** Opening The data block **

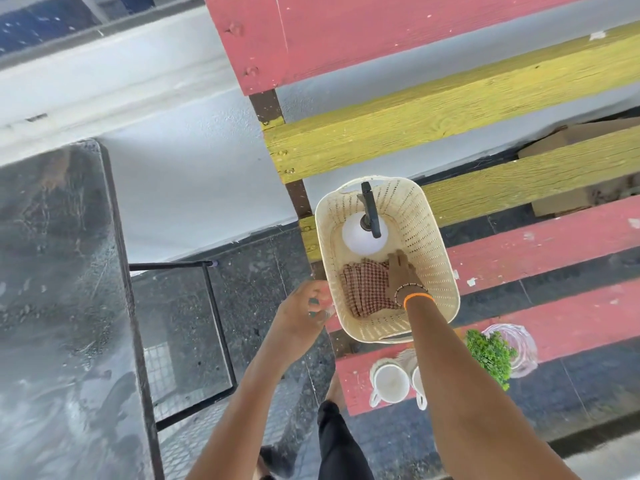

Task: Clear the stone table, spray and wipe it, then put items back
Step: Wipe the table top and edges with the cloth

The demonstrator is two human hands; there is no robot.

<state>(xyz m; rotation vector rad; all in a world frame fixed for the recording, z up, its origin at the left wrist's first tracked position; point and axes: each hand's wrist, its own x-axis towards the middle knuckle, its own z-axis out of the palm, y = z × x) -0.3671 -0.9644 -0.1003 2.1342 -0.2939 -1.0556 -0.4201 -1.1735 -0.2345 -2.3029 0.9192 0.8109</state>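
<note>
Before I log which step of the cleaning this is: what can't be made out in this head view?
- Second cup: mostly covered by the right forearm.
- Checked cloth in the basket: right hand lies on it; a grip can't be told.
- Left hand: something small in its curled fingers, too blurred to name.
- Stone table: cut off by the left and bottom edges.

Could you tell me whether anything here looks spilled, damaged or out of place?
Nothing looks spilled. The stone table shows wet streaks, and the bench paint is chipped. The spray bottle and checked cloth sit in the basket.
</note>
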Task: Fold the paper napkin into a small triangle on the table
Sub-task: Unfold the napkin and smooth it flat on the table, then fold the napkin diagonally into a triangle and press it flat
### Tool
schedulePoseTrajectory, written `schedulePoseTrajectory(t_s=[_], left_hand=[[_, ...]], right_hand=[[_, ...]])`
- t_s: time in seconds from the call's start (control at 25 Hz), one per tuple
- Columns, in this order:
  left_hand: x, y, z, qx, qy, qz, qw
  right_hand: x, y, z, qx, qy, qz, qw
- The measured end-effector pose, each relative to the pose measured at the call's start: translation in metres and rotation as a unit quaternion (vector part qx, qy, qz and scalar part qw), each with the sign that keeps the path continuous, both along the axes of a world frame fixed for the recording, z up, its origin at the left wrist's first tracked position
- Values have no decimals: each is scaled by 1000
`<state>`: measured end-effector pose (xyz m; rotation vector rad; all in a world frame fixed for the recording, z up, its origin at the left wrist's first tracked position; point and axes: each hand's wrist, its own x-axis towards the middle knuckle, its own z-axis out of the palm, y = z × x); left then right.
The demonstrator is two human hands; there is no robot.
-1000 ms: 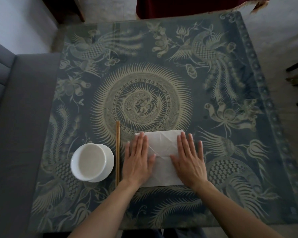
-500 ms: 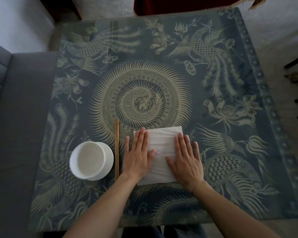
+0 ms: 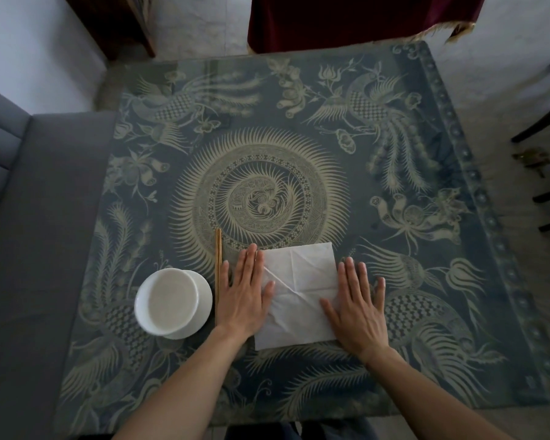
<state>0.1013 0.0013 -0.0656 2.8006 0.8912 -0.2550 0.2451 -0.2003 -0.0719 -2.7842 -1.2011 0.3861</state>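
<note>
No writing, label, brand or number can be read anywhere in the head view. The cloth on the table [image 3: 299, 128] bears only pictures, birds, flowers and a round sunburst figure, with no letters among them. The paper napkin [image 3: 299, 281] shows creases alone, and the white bowl [image 3: 172, 301] and the chopsticks [image 3: 218, 265] carry no marks that can be made out.

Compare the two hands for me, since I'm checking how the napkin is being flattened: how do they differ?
The left hand lies near the chopsticks, covering the napkin's left edge; the right hand covers its right edge. The left hand's fingertips reach the napkin's far edge; the right hand's stop short of it. Both lie flat, palms down, fingers straight.
</note>
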Motion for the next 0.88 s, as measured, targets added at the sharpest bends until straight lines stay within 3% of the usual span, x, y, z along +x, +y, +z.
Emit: schedulePoseTrajectory(t_s=[0.16, 0.48, 0.76, 0.88], left_hand=[[2, 7, 8, -14, -27, -21, 999], [3, 24, 14, -39, 77, -68, 994], [18, 20, 31, 14, -9, -38, 999], [46, 22, 31, -11, -32, -69, 997]], right_hand=[[-17, -15, 5, 13, 9, 50, 999], [-20, -26, 5, -32, 13, 61, 998], [0, -24, 20, -26, 16, 116, 993], [-21, -16, 27, -4, 8, 136, 991]])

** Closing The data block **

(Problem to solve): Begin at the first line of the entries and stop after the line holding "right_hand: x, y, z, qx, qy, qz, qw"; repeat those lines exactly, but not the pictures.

(Solution to this exercise):
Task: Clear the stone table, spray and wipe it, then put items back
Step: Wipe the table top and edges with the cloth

The demonstrator is two human hands; there is no robot.

<state>(xyz m; rotation vector rad; all in a world frame fixed for the recording, z up, its origin at the left wrist's first tracked position; point and axes: each hand's wrist, its own x-axis towards the middle knuckle, its own z-axis out of the palm, y = z × x) -0.3671 -0.9644 -0.1003 2.1342 -0.2939 -1.0556 -0.4201 -1.1735 -0.2345 -2.3029 0.9192 0.8109</state>
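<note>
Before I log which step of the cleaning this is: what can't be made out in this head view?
- Second cup: mostly covered by the right forearm.
- Checked cloth in the basket: right hand lies on it; a grip can't be told.
- Left hand: something small in its curled fingers, too blurred to name.
- Stone table: cut off by the left and bottom edges.

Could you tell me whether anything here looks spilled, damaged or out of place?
Nothing looks spilled. The stone table shows wet streaks, and the bench paint is chipped. The spray bottle and checked cloth sit in the basket.
</note>
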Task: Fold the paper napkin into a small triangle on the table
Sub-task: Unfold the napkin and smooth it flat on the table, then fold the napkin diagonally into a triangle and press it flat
### Tool
schedulePoseTrajectory, written `schedulePoseTrajectory(t_s=[_], left_hand=[[_, ...]], right_hand=[[_, ...]])`
- t_s: time in seconds from the call's start (control at 25 Hz), one per tuple
- Columns, in this order:
  left_hand: x, y, z, qx, qy, qz, qw
  right_hand: x, y, z, qx, qy, qz, qw

The requested output has now been given in full.